How is Bowser's outcome more valid than any other outcome? To anyone except Bowser?
Bowser's approach aside, he took it to the next level with the question "Ok, you don't accept this as physical evidence of God, so here is a thread for you guys to discuss what you think would qualify as physical evidence for God (since you guys obviously have some sort of working notion - albeit theoretical - about what God is and how that should manifest in the language of the physical world). Here is your chance to offer what you think would be a physical indication of God."
Quite a few of our resident atheists understood this and offered ideas, and a small minority hasn't and are still ranting in the manner of the old thread that drove Bowser to create this one.
Of those who have understood it, it seems they all discuss the performance of some wondrous powers, but admit it may not necessarily be God but a mere display of something greater than the conceivable powers of our necessarily limited human experience.
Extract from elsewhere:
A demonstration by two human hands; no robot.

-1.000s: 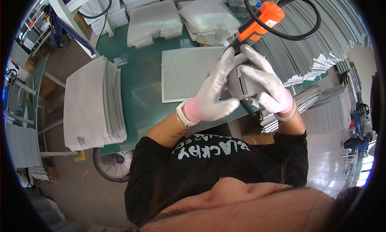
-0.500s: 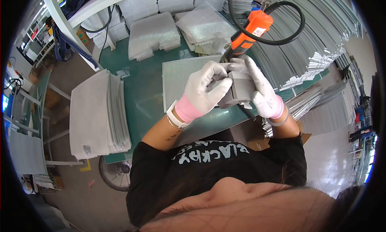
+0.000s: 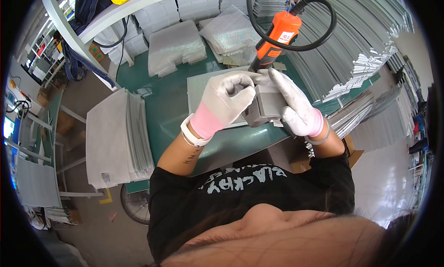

Of those who have not understood it, they are still revolving around generic arguments and challenges about and from atheism that are a dime a dozen.
Of those who have understood it, it raises an interesting question. If you are going to venture into analyzing an omnimax personality, you will need some omni quality to measure it against.
Actually this q of Bowsers is much like a similar thread in a different subforum discussing whether infinity can be a real or abstract phenomena. If you encounter something that was actually infinite, what would you measure to determine that was its nature (as opposed to merely really, really, really big)?
IOW the only means to measure an infinite quality would be with something that also has an infinite quality. Or to put it it simply, one would not expect an infinite number to measurable by anything less than an infinite tape measure.
So the question then arises, "Does the living entity share a quantitative (since we are talking
physical, aka empirical, here) equivelence with God?"
IOW, just like God is purported to, does the living entity partake of the capacity to cause the physical world from the position of an unmutable identity, in full cognizance of the expanse and origins of such a manifestation?
Or to put it simply, is the living entity one with God in quantity?
The obvious answer is "no".
From the "physical" quantitative standpoint, our identity and powers are not immutable or unlimited.
So if the problem of identifying God does not meet a tenable solution on the "quantitative" front, is it possible to meet a tenable solution on the "qualitative" front?
How much water would you require to test if it came from the ocean? Just a drop, it seems.
It is obvious we do not share God's "quantity", but do we share God's "quality"?
To cut to the chase, empiricism isn't epistemologically suited to answer that question and atheism is not ideologically suited to answer that question. So if you have atheists citing the authority of empiricism in an effort to answer the question it leads to predictable results.